* [TASK INSTRUCTIONS] Find and copy each line of the listing below that has the word "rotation" in it.

* [MATERIAL PROVIDED]
::::::::
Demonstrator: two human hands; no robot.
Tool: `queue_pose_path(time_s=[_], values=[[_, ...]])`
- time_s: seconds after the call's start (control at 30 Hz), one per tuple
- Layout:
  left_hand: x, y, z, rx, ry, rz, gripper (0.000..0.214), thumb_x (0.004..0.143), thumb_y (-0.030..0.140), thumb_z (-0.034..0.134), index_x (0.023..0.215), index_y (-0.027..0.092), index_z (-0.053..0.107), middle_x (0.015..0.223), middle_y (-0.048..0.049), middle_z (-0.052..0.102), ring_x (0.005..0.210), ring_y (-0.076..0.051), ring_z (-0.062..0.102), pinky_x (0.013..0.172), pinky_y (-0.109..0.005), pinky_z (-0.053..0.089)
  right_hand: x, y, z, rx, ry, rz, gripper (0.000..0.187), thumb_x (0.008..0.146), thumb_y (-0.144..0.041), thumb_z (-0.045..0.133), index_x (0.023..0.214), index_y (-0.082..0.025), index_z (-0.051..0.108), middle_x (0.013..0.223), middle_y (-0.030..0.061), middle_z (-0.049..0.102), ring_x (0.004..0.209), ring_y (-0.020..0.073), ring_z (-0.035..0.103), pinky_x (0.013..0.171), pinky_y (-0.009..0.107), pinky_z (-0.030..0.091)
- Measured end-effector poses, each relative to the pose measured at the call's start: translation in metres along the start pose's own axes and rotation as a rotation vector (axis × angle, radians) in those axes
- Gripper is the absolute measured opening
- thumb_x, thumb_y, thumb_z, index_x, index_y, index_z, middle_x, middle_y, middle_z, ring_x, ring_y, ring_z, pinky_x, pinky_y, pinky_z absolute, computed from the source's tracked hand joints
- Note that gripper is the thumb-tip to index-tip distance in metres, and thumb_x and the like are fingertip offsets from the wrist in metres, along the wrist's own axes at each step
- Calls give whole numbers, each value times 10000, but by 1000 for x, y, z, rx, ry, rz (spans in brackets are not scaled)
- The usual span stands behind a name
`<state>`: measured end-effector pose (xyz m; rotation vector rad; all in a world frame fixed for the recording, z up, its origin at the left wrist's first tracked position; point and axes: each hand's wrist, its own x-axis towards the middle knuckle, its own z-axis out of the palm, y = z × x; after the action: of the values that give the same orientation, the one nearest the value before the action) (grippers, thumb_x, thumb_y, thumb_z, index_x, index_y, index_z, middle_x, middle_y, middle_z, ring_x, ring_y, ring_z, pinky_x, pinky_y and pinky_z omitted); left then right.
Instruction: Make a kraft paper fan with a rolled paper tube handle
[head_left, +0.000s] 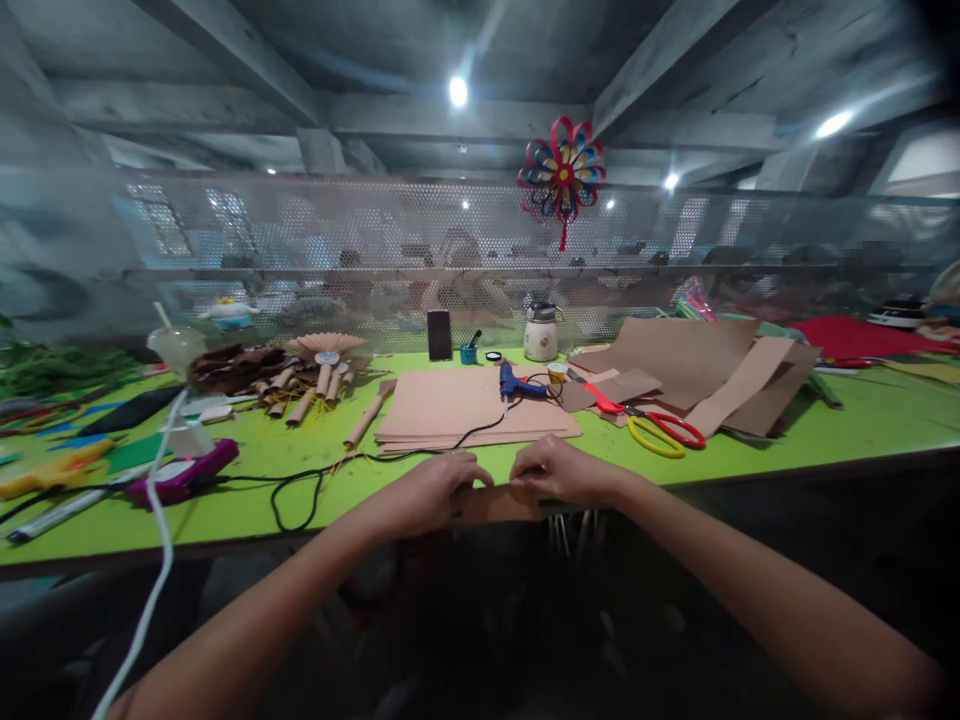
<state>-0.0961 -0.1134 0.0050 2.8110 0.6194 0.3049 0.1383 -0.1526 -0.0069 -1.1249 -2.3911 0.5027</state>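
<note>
Green table open at right; cardboard stack, cable and scissors crowd ahead.

Two bare arms of one person fill the lower part of the view. The left forearm is uncovered from the wrist to the picture's edge, slim at the wrist and broader toward the elbow. The right forearm looks the same, smooth and uncovered along its whole visible length. The left hand and the right hand are bare, their backs and knuckles showing. The fingers are slender; nails are too small to make out. Both arms sit in dim light and blur toward the corners.
</note>
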Motion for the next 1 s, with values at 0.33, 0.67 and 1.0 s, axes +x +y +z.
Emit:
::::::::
* [ANSWER AREA]
- Measured end-effector poses, each relative to the pose measured at the call's start: translation in metres along the start pose's own axes and rotation as a rotation vector (axis × angle, radians) in those axes
`<state>`: measured end-effector pose (xyz m; rotation vector rad; all in a world frame fixed for the recording, z up, its origin at the left wrist's first tracked position; point and axes: each hand's wrist, its own x-axis towards the middle knuckle, its own z-axis out of the palm, y = z × x; after the action: of the values that give the same orientation, the one nearest the value before the action) (grippers, thumb_x, thumb_y, thumb_z, index_x, index_y, index_z, middle_x, middle_y, middle_z, ring_x, ring_y, ring_z, pinky_x, pinky_y and pinky_z omitted); left then right.

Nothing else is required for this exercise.